# [TRY IT]
Exclude the pictures and repeat all of the data exactly.

# [DATA SEGMENT]
▬▬▬▬▬▬
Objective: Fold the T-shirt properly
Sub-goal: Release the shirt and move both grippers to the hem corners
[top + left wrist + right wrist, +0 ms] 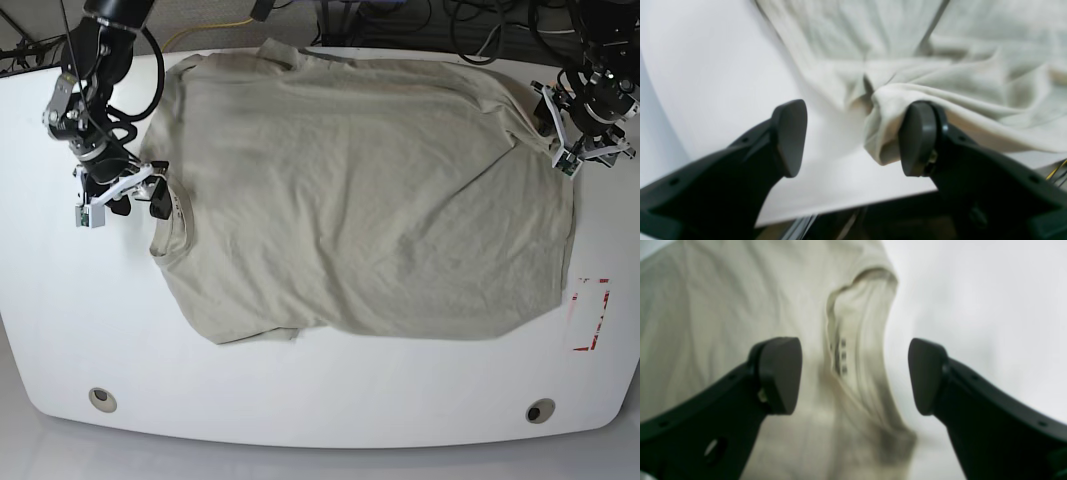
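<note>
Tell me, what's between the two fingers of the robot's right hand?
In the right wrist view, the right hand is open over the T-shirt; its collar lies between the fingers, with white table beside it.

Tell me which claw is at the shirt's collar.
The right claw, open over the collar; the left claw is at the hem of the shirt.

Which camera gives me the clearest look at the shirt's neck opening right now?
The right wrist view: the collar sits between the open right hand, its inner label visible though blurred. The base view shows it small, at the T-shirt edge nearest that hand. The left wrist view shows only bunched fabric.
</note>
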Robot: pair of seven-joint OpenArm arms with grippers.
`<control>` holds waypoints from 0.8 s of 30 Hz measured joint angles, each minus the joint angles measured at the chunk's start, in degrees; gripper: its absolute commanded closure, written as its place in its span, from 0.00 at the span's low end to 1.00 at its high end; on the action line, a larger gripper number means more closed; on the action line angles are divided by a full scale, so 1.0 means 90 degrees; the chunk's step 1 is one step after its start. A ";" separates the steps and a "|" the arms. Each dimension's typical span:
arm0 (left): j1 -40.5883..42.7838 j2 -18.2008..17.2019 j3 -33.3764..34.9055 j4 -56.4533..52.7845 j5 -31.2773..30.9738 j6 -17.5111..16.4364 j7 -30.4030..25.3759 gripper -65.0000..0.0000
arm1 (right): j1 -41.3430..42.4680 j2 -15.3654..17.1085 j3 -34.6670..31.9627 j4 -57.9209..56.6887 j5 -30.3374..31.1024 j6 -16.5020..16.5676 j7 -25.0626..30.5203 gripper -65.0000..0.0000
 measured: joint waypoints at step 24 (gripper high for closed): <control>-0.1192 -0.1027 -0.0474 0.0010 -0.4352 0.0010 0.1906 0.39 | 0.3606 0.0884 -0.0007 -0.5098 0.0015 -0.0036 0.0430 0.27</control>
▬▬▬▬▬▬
# [SOLUTION TO THE PROBLEM]
Objective: Fold the T-shirt properly
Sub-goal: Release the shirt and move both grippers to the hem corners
[top + left wrist + right wrist, +0 ms] 
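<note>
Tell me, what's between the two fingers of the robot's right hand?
In the right wrist view, the right hand is open over the T-shirt; its collar lies between the fingers, with white table beside it.

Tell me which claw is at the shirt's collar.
The right claw, open over the collar; the left claw is at the hem of the shirt.

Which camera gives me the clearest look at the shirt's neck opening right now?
The right wrist view: the collar sits between the open right hand, its inner label visible though blurred. The base view shows it small, at the T-shirt edge nearest that hand. The left wrist view shows only bunched fabric.
</note>
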Robot: pair of seven-joint OpenArm arms with grippers.
`<control>` holds waypoints from 0.8 s of 30 Hz measured joint angles, each minus the joint angles measured at the chunk's start, in degrees; gripper: its absolute commanded closure, written as its place in its span, from 0.00 at the span's low end to 1.00 at its high end; on the action line, a larger gripper number means more closed; on the action line angles are divided by a full scale, so 1.0 means 90 degrees; the chunk's step 1 is one step after its start. A ";" separates the steps and a "|" the arms. Each dimension's typical span:
arm0 (left): j1 -40.5883..42.7838 j2 -18.2008..17.2019 j3 -33.3764..34.9055 j4 -56.4533..52.7845 j5 -31.2773..30.9738 j6 -17.5111..16.4364 j7 -30.4030..25.3759 gripper -65.0000..0.0000
arm1 (right): j1 -41.3430..42.4680 j2 -15.3654..17.1085 j3 -34.6670..31.9627 j4 -57.9209..56.6887 j5 -30.3374..31.1024 j6 -16.5020..16.5676 j7 -25.0626..30.5203 gripper -65.0000..0.0000
 measured: joint waypoints at step 24 (gripper high for closed): <control>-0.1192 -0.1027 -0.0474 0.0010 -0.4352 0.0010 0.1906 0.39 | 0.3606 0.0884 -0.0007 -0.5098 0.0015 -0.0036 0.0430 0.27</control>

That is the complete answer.